### Problem
If a line of the data below contains the string "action", copy it into your answer.

++++ Data provided ++++

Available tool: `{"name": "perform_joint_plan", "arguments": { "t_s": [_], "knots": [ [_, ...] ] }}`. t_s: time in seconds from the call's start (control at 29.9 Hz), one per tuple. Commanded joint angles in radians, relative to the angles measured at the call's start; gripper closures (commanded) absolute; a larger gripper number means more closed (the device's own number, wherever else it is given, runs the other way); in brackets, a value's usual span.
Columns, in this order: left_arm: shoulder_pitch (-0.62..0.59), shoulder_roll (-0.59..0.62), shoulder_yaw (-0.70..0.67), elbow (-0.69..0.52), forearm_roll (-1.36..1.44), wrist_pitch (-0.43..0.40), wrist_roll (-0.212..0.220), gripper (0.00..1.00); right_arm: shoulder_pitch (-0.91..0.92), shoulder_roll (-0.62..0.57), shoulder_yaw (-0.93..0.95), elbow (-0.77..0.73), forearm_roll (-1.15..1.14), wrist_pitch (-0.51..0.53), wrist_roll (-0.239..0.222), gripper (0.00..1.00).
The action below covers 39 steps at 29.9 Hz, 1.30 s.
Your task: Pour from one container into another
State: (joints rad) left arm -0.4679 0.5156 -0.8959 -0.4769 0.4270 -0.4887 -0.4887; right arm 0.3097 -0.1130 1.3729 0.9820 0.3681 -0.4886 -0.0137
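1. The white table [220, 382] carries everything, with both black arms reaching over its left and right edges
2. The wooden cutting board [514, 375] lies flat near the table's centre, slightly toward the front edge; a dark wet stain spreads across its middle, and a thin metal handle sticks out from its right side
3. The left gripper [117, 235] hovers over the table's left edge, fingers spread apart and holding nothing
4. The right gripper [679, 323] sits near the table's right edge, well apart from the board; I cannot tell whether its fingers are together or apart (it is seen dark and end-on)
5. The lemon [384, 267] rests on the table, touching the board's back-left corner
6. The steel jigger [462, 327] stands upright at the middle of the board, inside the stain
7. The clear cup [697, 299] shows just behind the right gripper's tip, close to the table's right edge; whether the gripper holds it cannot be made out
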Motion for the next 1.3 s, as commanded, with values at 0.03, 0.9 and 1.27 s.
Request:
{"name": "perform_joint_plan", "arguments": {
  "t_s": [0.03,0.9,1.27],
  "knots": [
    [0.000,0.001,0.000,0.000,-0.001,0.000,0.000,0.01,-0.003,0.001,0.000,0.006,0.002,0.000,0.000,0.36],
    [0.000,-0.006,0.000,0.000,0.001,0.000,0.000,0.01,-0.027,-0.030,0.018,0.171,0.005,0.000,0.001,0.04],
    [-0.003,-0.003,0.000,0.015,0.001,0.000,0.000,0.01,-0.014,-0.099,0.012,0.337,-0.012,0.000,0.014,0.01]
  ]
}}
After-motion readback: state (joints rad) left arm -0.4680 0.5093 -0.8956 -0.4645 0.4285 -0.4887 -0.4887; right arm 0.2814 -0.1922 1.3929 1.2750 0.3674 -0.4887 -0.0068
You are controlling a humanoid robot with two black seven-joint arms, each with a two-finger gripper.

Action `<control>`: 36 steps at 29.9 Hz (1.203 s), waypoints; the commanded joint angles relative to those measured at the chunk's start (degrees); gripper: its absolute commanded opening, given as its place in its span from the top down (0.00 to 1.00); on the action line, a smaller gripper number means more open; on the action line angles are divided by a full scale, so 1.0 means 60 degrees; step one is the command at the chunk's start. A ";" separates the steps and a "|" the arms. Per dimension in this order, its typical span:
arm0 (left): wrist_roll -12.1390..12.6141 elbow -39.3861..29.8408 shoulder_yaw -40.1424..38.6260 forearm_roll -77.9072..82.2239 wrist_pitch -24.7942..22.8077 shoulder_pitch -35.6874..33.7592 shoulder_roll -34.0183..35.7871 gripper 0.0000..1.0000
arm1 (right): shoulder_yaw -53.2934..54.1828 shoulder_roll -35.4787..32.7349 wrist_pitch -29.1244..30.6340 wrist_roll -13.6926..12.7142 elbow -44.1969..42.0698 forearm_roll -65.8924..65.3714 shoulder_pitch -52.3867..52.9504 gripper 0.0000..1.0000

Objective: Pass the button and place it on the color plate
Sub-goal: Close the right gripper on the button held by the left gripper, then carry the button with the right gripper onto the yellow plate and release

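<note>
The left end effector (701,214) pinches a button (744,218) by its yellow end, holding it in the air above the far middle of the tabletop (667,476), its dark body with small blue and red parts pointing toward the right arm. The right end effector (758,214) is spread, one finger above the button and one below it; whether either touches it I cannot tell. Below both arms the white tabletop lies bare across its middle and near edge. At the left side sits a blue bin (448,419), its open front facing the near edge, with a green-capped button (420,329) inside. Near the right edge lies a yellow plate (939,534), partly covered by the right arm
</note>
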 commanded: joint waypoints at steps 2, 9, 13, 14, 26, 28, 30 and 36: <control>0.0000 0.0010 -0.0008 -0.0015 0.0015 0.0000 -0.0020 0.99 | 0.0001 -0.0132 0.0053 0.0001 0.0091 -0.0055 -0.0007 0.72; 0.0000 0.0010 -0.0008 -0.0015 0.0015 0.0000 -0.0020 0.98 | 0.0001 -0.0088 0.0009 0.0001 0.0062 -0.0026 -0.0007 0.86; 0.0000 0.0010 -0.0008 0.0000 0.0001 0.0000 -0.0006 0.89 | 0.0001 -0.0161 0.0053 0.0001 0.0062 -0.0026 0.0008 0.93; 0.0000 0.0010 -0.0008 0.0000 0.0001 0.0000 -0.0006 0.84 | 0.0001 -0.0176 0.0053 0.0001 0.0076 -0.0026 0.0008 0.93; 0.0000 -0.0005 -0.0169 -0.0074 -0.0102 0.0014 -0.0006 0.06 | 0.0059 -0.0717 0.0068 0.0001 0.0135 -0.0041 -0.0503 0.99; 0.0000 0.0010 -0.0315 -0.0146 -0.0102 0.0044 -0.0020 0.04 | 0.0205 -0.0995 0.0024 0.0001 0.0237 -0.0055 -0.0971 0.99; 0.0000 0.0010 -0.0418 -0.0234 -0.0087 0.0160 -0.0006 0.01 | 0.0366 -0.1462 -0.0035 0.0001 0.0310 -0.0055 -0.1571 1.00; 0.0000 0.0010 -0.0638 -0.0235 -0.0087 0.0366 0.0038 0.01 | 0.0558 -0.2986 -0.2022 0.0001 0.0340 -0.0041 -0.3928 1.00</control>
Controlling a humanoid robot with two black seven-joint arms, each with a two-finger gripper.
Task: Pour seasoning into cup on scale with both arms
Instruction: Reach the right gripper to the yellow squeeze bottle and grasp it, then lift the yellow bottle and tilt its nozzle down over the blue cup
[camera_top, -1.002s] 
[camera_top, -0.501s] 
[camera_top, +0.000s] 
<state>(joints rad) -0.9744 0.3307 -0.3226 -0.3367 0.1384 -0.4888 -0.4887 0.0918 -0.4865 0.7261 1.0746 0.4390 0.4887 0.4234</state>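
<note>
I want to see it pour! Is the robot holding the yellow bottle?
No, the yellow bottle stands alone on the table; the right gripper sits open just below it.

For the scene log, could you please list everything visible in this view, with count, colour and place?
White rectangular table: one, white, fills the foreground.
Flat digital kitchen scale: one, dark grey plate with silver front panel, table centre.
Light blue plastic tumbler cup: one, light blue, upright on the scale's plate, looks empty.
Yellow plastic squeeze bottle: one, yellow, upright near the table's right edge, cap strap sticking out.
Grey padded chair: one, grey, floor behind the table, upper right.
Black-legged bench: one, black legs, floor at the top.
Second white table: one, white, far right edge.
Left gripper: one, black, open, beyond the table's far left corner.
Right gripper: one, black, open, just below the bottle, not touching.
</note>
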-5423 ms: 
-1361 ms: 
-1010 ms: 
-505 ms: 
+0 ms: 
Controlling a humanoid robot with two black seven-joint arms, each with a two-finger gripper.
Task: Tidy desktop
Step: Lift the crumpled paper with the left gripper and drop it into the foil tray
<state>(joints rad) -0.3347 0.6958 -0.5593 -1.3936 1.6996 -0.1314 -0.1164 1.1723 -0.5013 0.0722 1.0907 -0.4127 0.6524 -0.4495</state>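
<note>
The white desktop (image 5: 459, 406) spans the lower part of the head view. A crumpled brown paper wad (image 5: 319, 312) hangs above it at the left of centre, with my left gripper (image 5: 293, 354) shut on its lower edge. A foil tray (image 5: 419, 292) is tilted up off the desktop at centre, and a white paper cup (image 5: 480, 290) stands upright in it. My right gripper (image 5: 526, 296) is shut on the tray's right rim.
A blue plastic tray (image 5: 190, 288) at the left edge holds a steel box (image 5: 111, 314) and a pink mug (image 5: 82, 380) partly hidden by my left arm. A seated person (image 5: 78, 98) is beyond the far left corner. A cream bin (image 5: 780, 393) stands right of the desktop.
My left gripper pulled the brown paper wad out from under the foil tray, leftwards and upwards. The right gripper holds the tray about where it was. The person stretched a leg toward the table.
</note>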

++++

### Output of the task
The action below covers 39 steps at 29.9 Hz, 1.30 s.
Action `<control>`: 36 steps at 29.9 Hz (1.203 s), waypoints; the commanded joint angles relative to those measured at the chunk's start (degrees); gripper: its absolute commanded opening, given as its place in its span from the top down (0.00 to 1.00); on the action line, a smaller gripper number means more open; on the action line angles are divided by a full scale, so 1.0 means 60 degrees; step one is the command at the chunk's start. A ";" separates the steps and a "|" the arms. Per dimension in this order, its typical span:

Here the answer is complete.